Directions for this task — Look below for the line containing "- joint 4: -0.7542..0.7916" and the line containing "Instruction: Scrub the"; repeat exactly those two lines and all lines between them, and nothing else.

Source data

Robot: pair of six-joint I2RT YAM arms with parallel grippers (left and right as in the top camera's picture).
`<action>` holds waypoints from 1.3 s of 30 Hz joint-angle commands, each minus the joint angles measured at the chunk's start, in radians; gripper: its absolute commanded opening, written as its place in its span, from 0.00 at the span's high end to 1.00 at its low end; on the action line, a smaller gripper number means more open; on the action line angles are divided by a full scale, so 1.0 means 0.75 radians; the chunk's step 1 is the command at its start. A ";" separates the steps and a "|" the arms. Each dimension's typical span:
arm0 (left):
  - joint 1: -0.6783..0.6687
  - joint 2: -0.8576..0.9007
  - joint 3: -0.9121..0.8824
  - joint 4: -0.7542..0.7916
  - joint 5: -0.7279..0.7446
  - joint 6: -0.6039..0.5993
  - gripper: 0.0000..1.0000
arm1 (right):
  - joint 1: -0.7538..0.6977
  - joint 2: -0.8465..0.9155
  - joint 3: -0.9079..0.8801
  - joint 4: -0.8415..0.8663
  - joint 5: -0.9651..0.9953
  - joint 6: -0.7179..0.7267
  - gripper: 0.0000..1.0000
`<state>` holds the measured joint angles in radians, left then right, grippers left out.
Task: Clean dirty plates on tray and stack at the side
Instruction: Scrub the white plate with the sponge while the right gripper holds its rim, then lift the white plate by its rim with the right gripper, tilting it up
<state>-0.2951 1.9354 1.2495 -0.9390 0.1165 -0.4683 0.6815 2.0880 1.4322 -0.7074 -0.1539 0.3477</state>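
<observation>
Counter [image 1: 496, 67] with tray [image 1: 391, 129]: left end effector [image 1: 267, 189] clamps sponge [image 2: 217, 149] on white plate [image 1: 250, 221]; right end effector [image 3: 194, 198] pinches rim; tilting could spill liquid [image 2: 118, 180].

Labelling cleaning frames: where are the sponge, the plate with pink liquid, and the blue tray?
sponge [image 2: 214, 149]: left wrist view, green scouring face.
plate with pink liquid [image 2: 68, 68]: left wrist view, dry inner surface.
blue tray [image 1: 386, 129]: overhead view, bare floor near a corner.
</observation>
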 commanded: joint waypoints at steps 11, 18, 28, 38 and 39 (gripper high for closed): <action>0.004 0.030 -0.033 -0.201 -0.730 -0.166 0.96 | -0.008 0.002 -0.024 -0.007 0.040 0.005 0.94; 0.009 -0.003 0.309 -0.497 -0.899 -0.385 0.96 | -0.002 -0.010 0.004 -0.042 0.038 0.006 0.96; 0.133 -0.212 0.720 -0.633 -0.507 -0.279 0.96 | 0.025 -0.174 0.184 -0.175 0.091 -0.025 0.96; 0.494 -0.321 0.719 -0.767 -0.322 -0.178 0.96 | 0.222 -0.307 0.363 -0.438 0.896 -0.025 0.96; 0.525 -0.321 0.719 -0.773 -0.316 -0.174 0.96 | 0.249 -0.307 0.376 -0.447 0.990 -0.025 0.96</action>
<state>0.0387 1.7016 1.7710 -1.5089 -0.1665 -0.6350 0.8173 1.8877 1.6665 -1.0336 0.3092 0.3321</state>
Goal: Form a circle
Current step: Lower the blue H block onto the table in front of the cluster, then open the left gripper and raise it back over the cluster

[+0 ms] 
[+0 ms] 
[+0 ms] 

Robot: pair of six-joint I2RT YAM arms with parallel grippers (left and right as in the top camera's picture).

Solution to this problem —
  - joint 4: -0.7542..0.7916
  - joint 5: -0.7279..0.7446
  - joint 6: -0.6039..0.5993
  - gripper: 0.0000..1.0000
arm1 (right):
  - joint 1: -0.7538..0.6977
  - joint 2: -0.8465..0.9155
  - joint 3: -0.9079..0.8801
  - joint 4: -0.8415..0.8663
  - joint 5: -0.9651..0.9953
  - joint 6: -0.7179..0.7267
  - gripper: 0.0000..1.0000
`<state>` holds the measured joint angles in radians, left then right, grippers left out.
Task: Clean dirty plates on tray and stack at the side
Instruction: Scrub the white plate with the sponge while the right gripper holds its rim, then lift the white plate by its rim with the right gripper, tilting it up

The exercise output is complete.